Fate Therapeutics presents 6-month data on first lupus patient

Fate Therapeutics (FATE) presented initial clinical and translational data from the first patient treated in its FT819 Phase 1 Autoimmunity study for moderate-to-severe systemic lupus erythematosus – SLE – at the American College of Rheumatology Convergence in Washington, D.C. The patient, a 27-year-old African American-Asian woman diagnosed with lupus nephritis, or LN, over ten years ago, received fludarabine-free conditioning followed by a single dose of FT819. The patient achieved clinical remission and low lupus disease activity state as of Month 6 follow-up.
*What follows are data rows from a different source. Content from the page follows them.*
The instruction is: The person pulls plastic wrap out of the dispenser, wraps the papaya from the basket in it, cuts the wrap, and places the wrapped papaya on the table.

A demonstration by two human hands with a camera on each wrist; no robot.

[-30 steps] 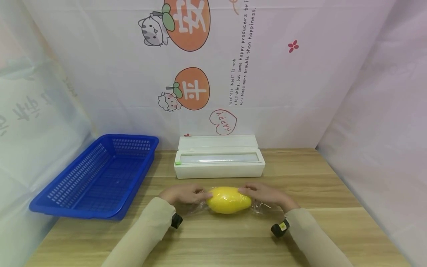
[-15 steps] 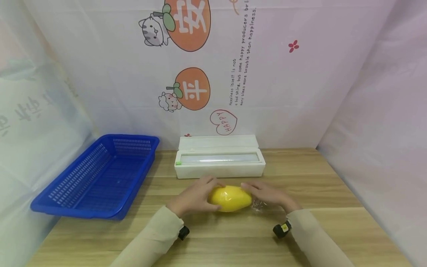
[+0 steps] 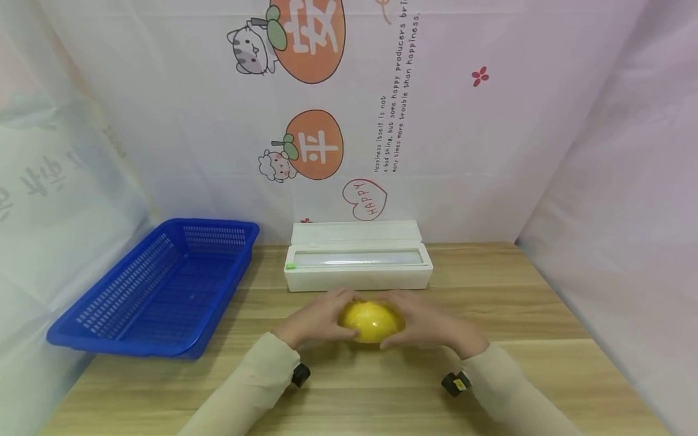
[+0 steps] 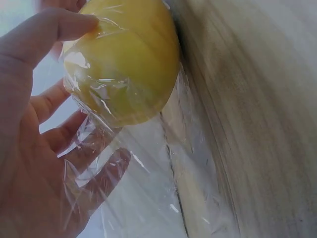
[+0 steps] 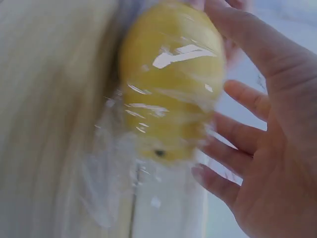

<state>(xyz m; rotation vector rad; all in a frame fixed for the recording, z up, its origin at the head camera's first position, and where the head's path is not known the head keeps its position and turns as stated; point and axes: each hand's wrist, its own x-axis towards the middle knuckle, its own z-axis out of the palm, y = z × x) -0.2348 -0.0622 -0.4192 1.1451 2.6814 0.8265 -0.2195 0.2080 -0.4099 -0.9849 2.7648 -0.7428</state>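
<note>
A plump yellow mango-shaped fruit (image 3: 371, 324), wrapped in clear plastic film, lies low over the wooden table between my hands. My left hand (image 3: 319, 320) holds its left end, thumb at the front and fingers behind. On the right end, my right hand (image 3: 431, 322) curves round in the same way, slightly blurred. Loose cling film (image 4: 148, 183) trails from the left end, across my left fingers in the left wrist view. In the right wrist view, more film (image 5: 101, 188) hangs past the fruit's end, where a small dark spot shows.
Behind the hands stands an open white cling film box (image 3: 357, 278), its lid tipped back and a roll inside. A blue plastic basket (image 3: 226, 290) sits at the left. Printed white cloth (image 3: 447, 151) encloses the back and sides of the table (image 3: 491, 272).
First my left hand, then my right, has moved inward from the film at the fruit's ends to curve round the fruit. Box and basket stay in place.
</note>
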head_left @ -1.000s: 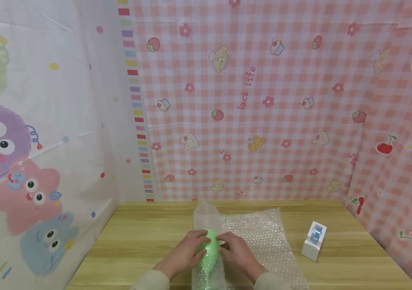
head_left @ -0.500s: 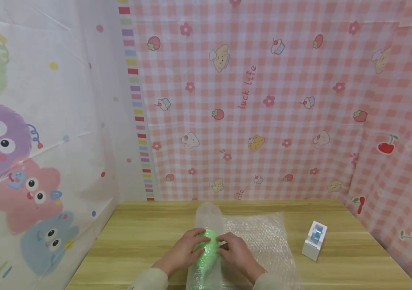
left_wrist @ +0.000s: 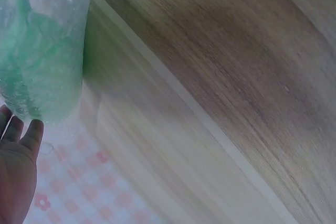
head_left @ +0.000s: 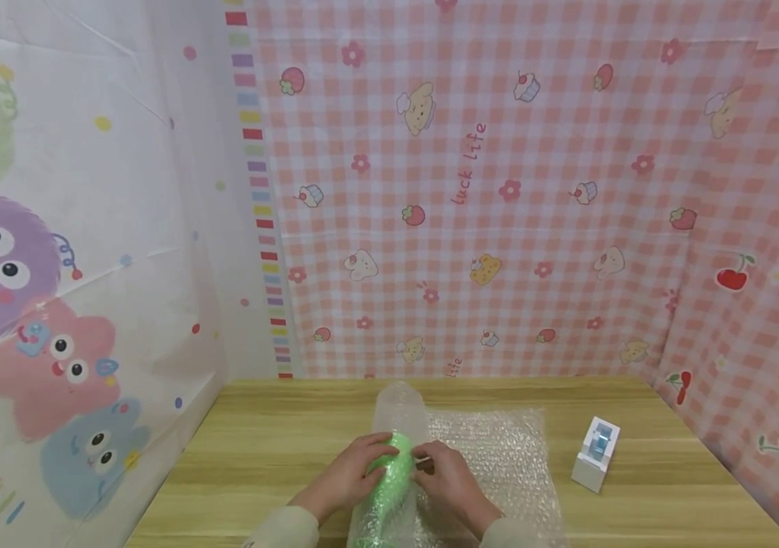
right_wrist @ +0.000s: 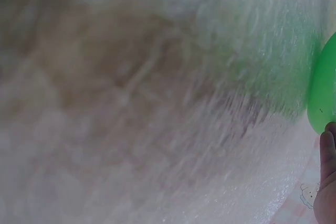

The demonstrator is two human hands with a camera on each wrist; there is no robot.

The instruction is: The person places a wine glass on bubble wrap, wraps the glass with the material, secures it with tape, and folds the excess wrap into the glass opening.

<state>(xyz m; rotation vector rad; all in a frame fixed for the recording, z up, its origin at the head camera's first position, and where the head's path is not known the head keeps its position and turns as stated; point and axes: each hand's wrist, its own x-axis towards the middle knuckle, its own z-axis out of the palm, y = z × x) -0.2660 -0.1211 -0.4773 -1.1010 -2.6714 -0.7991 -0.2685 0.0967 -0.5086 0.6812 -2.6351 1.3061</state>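
Note:
A bright green object (head_left: pixel 394 476) with a rounded end and a narrow neck lies in clear bubble wrap (head_left: pixel 492 464); its exact kind is unclear. The wrap's folded part covers it, and a flat sheet spreads to the right. My left hand (head_left: pixel 344 476) curves over the green object from the left, holding it through the wrap. From the right, my right hand (head_left: pixel 451 476) has bent fingers and thumb at the wrap's fold beside the green object. In the right wrist view, fingertips of the right hand (right_wrist: pixel 326 182) meet the bare green end (right_wrist: pixel 324 98).
A white tape dispenser (head_left: pixel 596 454) with a bluish roll stands on the wooden table (head_left: pixel 252 457) to the right. Patterned cloth (head_left: pixel 485 228) hangs behind the table and along both sides.
The bubble wrap has turned slightly: its far end shifts right and its near end left. Both hands stay at the green object with little movement.

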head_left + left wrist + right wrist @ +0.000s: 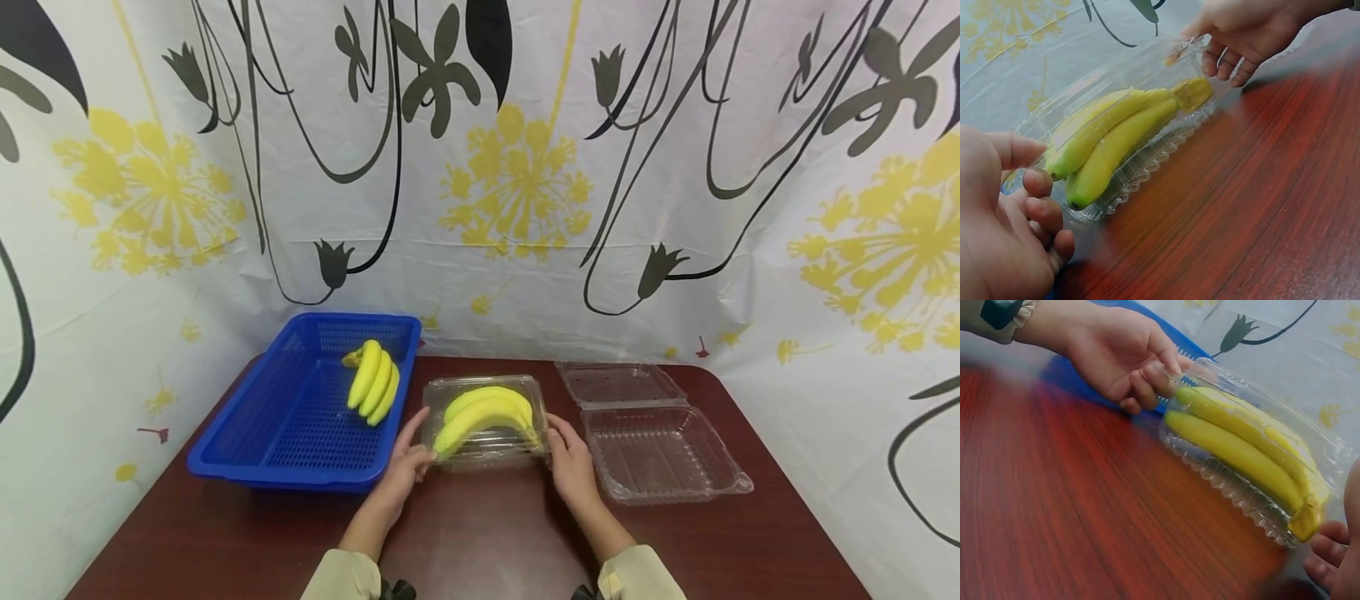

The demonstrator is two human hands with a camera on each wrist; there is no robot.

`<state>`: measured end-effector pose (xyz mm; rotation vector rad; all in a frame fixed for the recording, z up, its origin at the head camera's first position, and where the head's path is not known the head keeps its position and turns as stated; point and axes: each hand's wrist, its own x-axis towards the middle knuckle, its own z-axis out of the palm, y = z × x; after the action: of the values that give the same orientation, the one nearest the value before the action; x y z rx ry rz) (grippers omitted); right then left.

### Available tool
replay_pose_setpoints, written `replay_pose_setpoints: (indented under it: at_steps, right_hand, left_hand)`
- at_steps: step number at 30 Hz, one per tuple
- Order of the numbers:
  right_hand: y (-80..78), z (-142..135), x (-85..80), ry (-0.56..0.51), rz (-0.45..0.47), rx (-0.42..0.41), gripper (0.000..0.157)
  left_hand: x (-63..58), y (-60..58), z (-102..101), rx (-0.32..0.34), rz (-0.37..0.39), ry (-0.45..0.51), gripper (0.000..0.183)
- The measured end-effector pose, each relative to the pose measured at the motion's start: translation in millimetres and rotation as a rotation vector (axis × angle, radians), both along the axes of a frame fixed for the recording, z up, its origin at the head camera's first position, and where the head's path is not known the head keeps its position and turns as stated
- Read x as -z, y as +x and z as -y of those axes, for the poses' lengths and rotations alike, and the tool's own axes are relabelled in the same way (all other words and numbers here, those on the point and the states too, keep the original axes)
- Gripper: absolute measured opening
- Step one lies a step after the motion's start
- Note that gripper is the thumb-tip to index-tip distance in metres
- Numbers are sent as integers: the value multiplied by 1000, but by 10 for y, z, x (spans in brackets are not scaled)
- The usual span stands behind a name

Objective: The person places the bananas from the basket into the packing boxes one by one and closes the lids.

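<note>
Clear ribbed plastic box (487, 442), lid down | inside: smooth curved bananas (482, 411), apparently two through lid glare | left hand (405, 467), fingers curled, pinches box's left end; right hand (570, 467) grips its right | left of box: blue perforated basket (292, 480), one three-banana bunch (372, 385) | right of box: one open clamshell (660, 454) | beneath: red-brown wood-grain table (487, 533); behind: floral sheet (517, 308)

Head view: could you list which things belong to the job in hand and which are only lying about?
In the job: left hand, right hand, clear clamshell they hold, packed bananas; probably also blue plastic basket, basket bananas, open clamshell.

Only surroundings: reddish-brown tabletop, floral-patterned wall sheet.
</note>
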<state>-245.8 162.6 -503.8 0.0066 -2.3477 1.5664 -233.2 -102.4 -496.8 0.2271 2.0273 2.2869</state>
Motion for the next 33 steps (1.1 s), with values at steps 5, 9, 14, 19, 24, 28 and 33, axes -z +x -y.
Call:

The patient continues on-study, in clinical remission, and free of all immunosuppressive therapies as of a data cutoff date of November 11. FT819 is the company’s off-the-shelf product candidate. As of the data cutoff date, the patient has experienced no Grade greater than or equal to3 AEs, no serious adverse events, and no events of any grade of cytokine release syndrome, immune effector-cell associated neurotoxicity syndrome or graft-versus-host disease. The patient reported that her debilitating fatigue had entirely resolved without further treatment. As of the data cutoff date, the patient continues in DORIS clinical remission and remains free of all immunosuppressive therapy. The company plans to present clinical and translational data from the first three patients at the American Society of Hematology Annual Meeting being held in San Diego, CA on December 7-10.